### Dataset extract
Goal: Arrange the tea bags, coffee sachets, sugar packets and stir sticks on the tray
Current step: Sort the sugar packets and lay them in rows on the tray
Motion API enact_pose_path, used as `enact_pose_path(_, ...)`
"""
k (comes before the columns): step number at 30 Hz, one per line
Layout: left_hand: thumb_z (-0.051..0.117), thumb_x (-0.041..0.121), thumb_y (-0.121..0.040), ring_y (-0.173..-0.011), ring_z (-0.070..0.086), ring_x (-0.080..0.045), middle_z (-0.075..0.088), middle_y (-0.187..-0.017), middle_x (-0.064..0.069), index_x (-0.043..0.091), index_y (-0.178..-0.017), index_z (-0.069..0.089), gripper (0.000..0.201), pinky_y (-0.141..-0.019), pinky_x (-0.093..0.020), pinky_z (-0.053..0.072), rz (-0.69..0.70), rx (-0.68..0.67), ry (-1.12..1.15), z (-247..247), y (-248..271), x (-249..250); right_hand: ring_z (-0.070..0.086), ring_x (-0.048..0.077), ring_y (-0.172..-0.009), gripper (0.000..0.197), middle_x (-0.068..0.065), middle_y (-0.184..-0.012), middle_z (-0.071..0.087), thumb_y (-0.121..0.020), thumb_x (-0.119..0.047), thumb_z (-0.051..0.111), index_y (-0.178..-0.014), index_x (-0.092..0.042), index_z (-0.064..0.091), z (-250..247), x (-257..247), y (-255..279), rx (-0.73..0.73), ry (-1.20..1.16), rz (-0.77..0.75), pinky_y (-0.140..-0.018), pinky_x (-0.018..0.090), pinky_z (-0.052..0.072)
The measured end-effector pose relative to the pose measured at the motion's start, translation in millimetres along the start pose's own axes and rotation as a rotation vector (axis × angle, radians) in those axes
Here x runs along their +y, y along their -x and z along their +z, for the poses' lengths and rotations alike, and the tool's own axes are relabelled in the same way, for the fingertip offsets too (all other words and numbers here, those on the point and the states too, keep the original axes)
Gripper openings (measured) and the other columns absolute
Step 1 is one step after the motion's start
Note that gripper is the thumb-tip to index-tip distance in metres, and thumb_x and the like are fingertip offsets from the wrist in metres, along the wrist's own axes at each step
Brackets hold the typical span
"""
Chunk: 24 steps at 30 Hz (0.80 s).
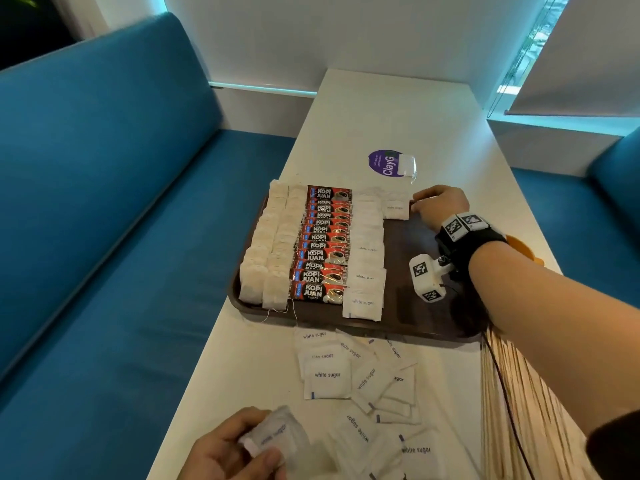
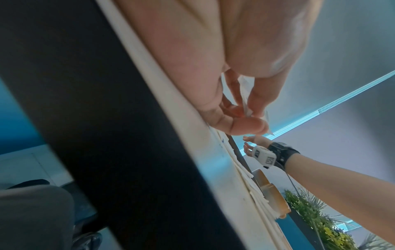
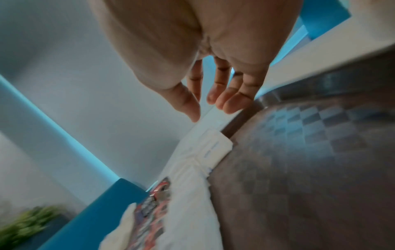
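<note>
The right hand (image 1: 439, 206) hovers with its grip apart and empty at the far right corner of the tray (image 1: 415, 299), fingertips just beside the sugar packet (image 1: 396, 210) that starts a second sugar column there. The left hand (image 1: 228, 448) sits at the near edge of the surface (image 1: 249, 368), its grip pinching a small stack of packets (image 1: 273, 436). The next slot lies just nearer than that far packet, so the right hand is much the closer, while the supply sits with the left.
</note>
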<state>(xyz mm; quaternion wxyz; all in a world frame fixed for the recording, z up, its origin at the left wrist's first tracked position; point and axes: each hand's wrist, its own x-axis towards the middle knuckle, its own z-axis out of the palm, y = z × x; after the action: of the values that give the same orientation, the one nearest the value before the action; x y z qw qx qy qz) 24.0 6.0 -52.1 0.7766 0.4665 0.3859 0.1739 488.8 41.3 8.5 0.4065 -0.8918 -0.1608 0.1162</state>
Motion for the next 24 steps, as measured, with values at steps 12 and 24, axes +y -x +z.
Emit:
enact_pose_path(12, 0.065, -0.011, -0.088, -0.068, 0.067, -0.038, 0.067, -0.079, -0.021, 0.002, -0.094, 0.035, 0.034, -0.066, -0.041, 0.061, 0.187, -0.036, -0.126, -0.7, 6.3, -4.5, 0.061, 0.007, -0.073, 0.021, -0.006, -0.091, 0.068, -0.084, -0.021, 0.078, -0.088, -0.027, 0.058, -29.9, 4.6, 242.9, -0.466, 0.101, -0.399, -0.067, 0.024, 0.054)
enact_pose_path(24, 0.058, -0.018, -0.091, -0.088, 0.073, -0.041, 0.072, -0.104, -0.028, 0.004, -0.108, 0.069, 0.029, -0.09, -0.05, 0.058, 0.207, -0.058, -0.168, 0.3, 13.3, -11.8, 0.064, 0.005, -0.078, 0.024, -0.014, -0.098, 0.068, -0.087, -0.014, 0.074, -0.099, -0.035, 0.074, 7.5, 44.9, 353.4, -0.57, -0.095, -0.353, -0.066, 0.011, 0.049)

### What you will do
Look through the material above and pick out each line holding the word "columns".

### Solution
k (comes before the columns): step number at 30 Hz, one per line
Gripper openings (measured) and the other columns absolute

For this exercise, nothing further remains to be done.